Prompt: Pick every line with "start" from the material below.
########################################
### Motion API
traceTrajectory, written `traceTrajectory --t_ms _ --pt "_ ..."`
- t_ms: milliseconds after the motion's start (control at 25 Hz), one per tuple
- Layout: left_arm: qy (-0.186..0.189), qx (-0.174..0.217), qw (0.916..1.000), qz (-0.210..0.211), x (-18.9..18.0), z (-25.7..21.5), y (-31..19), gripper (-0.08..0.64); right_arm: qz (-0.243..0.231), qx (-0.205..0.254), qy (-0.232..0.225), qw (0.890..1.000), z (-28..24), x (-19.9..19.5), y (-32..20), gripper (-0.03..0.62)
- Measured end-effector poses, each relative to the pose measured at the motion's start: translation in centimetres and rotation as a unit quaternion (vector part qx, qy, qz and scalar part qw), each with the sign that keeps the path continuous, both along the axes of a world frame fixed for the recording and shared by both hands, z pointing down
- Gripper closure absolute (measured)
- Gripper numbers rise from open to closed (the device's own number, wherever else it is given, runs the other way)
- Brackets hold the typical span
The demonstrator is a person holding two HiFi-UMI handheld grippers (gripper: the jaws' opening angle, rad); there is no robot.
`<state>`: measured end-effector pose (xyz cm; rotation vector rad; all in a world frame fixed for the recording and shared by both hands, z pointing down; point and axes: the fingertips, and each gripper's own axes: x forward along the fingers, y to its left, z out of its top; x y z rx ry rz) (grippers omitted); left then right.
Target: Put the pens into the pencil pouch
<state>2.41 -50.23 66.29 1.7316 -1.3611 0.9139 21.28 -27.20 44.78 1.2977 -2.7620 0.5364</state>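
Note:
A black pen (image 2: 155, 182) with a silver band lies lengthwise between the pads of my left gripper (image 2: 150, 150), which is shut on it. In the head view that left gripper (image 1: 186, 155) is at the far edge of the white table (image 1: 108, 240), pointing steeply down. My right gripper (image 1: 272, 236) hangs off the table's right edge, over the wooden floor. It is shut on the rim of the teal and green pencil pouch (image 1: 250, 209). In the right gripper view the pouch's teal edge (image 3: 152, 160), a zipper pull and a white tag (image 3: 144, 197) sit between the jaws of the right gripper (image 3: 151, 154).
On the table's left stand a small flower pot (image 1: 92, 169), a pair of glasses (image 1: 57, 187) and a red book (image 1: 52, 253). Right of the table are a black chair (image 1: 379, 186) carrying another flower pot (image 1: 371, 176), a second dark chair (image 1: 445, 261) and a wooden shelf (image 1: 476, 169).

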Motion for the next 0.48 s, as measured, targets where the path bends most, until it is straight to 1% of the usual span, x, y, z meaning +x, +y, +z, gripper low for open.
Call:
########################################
Task result:
- t_ms: milliseconds after the motion's start (control at 25 Hz), one per tuple
- Measured end-effector poses, each relative to the pose measured at the motion's start: translation in centimetres and rotation as a unit quaternion (vector part qx, qy, qz and scalar part qw), each with the sign that keeps the path continuous, both along the axes of a world frame fixed for the recording and shared by both hands, z pointing down

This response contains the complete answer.